**MATERIAL FOR THIS EXERCISE:**
=-=-=

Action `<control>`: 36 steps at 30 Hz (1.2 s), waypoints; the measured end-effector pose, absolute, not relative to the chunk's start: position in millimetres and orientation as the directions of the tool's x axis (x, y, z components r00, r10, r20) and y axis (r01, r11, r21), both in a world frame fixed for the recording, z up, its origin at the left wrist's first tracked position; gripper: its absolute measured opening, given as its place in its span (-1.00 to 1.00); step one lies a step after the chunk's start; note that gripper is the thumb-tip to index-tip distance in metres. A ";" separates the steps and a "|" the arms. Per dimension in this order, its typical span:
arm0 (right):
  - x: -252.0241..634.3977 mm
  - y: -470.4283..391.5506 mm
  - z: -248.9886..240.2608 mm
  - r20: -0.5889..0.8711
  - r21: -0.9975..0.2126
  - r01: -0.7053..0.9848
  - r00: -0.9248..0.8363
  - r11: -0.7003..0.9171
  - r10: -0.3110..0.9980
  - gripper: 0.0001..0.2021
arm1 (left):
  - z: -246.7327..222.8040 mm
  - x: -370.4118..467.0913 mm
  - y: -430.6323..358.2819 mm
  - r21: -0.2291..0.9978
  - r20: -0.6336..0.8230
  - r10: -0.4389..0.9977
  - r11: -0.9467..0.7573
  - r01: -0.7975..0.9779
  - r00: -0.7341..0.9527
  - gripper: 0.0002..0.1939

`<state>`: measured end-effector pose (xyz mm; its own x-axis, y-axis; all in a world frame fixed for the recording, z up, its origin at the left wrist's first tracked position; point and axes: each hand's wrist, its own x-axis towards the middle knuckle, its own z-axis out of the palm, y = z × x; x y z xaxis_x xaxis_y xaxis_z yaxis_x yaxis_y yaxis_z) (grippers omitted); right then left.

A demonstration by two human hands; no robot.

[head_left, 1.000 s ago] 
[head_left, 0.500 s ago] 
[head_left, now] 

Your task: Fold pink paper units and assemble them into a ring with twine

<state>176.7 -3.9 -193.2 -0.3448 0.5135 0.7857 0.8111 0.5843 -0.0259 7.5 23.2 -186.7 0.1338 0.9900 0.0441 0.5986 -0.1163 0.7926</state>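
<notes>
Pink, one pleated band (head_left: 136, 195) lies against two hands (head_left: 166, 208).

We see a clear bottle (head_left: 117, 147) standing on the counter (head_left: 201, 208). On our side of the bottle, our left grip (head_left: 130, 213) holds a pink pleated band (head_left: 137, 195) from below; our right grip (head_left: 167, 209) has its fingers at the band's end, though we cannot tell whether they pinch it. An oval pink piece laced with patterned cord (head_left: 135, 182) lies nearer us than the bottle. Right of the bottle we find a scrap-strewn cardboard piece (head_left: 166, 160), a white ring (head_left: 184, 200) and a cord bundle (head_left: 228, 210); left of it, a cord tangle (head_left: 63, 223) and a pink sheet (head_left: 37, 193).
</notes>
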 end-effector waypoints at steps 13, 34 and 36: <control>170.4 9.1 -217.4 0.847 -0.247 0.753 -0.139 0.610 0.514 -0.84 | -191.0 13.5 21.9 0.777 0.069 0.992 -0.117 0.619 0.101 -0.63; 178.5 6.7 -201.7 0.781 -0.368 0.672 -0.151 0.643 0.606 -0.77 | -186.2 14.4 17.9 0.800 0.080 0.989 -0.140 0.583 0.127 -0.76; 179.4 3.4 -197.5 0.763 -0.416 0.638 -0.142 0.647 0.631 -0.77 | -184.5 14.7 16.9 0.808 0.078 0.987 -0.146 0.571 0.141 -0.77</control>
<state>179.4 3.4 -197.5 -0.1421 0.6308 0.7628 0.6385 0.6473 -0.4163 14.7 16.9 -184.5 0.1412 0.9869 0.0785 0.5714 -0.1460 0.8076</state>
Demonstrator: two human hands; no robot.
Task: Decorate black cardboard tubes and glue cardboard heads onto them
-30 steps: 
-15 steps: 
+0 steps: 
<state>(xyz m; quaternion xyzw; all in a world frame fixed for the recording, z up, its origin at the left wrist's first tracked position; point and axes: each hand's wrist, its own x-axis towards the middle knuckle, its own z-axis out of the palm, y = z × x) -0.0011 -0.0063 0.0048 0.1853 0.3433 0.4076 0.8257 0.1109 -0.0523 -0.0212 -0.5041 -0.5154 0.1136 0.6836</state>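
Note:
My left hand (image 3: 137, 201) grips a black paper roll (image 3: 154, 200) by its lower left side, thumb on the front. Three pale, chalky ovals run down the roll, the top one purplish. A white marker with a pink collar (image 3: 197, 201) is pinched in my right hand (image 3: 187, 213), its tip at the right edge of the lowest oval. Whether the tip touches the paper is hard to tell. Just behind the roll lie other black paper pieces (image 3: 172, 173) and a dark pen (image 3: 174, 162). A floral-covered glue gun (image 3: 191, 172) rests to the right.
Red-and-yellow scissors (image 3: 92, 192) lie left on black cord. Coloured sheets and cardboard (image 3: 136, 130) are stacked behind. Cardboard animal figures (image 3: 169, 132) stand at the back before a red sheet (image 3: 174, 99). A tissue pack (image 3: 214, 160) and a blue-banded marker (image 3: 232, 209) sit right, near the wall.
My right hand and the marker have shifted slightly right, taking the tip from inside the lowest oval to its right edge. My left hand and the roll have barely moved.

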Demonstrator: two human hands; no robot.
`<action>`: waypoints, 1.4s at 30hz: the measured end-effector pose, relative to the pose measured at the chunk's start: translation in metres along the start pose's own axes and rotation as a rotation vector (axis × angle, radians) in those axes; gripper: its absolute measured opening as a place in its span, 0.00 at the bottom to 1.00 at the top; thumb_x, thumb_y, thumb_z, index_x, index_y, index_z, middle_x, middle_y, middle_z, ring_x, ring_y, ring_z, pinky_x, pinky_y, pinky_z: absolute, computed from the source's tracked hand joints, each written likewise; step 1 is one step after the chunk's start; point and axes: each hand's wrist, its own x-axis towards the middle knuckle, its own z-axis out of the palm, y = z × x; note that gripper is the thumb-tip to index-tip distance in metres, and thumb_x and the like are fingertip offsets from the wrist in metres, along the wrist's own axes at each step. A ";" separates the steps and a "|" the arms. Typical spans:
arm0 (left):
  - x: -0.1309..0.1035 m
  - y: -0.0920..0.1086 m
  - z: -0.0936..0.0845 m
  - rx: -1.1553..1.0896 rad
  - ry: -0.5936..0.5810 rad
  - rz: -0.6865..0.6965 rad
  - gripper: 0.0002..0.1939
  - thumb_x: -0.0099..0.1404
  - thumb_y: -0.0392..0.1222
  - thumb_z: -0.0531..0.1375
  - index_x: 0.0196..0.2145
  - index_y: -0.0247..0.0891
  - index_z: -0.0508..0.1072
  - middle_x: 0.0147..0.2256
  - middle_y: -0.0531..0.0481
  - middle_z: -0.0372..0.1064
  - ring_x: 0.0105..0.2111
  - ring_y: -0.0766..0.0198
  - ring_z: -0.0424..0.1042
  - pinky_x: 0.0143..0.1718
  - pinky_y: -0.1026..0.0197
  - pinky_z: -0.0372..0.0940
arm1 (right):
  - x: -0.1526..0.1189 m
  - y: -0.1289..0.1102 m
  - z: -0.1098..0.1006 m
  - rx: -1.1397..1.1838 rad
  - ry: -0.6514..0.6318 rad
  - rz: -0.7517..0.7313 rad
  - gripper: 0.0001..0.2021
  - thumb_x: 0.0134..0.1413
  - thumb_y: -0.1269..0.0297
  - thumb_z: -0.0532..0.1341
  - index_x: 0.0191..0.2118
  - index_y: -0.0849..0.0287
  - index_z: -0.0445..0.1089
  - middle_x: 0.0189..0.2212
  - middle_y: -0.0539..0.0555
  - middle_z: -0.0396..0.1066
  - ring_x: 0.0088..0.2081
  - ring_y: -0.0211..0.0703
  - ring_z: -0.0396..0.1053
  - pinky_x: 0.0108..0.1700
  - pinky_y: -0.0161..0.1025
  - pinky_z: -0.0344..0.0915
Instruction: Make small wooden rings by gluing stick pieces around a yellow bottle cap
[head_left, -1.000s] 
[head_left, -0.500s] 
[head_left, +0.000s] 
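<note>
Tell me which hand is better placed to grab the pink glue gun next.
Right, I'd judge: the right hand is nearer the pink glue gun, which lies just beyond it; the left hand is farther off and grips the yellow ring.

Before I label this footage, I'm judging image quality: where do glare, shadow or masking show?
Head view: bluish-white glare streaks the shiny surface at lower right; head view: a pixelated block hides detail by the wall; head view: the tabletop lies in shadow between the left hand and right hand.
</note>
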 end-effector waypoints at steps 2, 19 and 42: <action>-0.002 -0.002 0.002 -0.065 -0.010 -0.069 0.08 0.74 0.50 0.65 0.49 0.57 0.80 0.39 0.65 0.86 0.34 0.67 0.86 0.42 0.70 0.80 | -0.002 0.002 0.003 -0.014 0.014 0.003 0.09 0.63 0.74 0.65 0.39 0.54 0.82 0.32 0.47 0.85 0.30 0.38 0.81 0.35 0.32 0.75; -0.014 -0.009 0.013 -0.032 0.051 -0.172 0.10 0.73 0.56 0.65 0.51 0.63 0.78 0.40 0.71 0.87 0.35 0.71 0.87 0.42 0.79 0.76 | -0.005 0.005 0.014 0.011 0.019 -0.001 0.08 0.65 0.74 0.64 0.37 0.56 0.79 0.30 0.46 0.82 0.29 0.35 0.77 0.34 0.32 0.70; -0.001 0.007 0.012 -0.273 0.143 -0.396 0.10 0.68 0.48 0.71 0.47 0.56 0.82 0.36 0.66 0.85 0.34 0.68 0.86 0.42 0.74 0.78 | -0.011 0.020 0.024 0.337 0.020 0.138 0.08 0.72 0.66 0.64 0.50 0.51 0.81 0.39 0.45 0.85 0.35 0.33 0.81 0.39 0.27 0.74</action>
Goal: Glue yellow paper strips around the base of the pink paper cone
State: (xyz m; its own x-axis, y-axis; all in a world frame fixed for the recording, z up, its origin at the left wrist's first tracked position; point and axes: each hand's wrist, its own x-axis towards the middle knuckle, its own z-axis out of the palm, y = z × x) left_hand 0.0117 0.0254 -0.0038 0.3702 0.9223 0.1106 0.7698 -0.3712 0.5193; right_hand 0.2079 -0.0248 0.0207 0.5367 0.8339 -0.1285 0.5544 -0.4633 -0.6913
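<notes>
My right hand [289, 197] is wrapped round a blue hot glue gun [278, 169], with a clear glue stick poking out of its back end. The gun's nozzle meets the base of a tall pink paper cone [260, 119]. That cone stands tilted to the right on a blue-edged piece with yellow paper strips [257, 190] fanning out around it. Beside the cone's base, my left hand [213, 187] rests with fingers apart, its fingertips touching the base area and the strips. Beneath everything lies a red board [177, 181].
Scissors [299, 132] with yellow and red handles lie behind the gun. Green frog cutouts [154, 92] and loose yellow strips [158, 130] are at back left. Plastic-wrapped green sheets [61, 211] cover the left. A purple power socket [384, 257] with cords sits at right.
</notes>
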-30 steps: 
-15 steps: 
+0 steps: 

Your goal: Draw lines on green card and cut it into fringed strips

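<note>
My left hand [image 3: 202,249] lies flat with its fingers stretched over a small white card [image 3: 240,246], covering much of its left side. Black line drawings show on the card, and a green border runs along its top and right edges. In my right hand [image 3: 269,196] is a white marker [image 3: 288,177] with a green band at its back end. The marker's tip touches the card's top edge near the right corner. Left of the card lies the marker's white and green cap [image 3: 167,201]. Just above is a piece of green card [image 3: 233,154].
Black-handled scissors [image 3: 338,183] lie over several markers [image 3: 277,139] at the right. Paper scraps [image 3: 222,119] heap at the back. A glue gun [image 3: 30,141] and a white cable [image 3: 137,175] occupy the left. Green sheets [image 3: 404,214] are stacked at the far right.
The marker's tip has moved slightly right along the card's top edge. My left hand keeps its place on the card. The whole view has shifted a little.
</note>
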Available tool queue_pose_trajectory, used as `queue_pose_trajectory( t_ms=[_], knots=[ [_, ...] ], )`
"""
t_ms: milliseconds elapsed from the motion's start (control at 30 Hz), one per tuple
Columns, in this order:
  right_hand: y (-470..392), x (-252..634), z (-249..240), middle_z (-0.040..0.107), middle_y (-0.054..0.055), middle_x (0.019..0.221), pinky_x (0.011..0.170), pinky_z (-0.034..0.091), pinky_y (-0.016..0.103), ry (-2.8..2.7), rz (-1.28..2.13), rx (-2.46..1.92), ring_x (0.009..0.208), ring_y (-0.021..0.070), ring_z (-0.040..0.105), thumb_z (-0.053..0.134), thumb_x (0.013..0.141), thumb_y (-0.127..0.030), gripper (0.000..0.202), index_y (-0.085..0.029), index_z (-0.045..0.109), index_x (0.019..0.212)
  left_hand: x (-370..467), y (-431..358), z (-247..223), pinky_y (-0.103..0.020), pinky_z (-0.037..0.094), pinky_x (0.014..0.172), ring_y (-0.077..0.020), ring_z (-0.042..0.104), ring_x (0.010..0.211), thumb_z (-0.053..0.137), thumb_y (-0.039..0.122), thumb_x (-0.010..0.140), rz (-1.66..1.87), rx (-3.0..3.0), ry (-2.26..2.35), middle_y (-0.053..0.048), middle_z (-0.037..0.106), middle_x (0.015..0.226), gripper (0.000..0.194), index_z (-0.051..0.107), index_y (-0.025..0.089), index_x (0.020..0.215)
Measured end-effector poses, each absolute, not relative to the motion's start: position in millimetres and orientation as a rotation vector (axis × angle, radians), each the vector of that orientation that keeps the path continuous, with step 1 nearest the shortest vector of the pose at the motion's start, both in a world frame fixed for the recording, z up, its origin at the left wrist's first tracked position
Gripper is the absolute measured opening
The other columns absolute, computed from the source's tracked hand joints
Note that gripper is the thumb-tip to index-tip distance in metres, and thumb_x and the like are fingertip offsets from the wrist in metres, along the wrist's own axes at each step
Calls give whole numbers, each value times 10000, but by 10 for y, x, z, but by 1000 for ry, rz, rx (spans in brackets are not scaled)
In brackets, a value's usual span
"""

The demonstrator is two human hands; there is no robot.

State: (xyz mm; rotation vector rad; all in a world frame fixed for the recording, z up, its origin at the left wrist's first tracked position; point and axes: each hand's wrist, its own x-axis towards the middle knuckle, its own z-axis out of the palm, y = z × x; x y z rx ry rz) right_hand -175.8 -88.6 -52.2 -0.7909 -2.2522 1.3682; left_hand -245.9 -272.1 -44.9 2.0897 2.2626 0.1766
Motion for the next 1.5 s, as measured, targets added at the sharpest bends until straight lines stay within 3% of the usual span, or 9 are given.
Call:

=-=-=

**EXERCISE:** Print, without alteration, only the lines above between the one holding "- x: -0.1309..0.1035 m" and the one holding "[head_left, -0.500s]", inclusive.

**EXERCISE ANSWER:**
  - x: -0.1309..0.1035 m
  - y: -0.0920..0.1086 m
  - z: -0.0936..0.0845 m
  - rx: -1.1553..1.0896 rad
  - ry: -0.5936..0.5810 rad
  - rz: -0.6865..0.6965 rad
  - gripper: 0.0002..0.1939
  - thumb_x: -0.0099..0.1404
  - thumb_y: -0.0392..0.1222
  - thumb_z: -0.0531..0.1375
  - index_x: 0.0196..0.2145
  - index_y: -0.0247..0.0891
  - index_z: -0.0508..0.1072
  - middle_x: 0.0147..0.2256
  - middle_y: -0.0531..0.0481
  - middle_z: -0.0372..0.1064
  - ring_x: 0.0105..0.2111
  - ring_y: -0.0766..0.0198
  - ring_z: -0.0424..0.1042
  - pinky_x: 0.0143..0.1718
  - pinky_y: -0.1026..0.0197
  - pinky_z: -0.0372..0.0940
arm1 (right):
  - x: -0.1526..0.1189 m
  - y: -0.1289..0.1102 m
  - z: -0.1098..0.1006 m
  - rx: -1.1397..1.1838 rad
  - ry: -0.6514..0.6318 rad
  - rz: -0.7517..0.7313 rad
  - gripper: 0.0001..0.2021
  - thumb_x: 0.0134..0.1413
  - thumb_y: -0.1269..0.0297
  - thumb_z: -0.0532..0.1341
  - index_x: 0.0191..0.2118
  - index_y: -0.0849..0.0287
  - index_z: -0.0445..0.1089
  - middle_x: 0.0189..0.2212
  - middle_y: -0.0539..0.0555
  - middle_z: -0.0396..0.1066
  - ring_x: 0.0088..0.2081
  - ring_y: -0.0211..0.0703
  - ring_z: -0.0396..0.1053
  - pinky_x: 0.0108..0.1700
  - pinky_y: -0.0161..0.1025
  - pinky_z: -0.0344..0.0915
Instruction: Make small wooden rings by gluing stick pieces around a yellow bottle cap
[head_left, -1.000s] 
[head_left, -0.500s] 

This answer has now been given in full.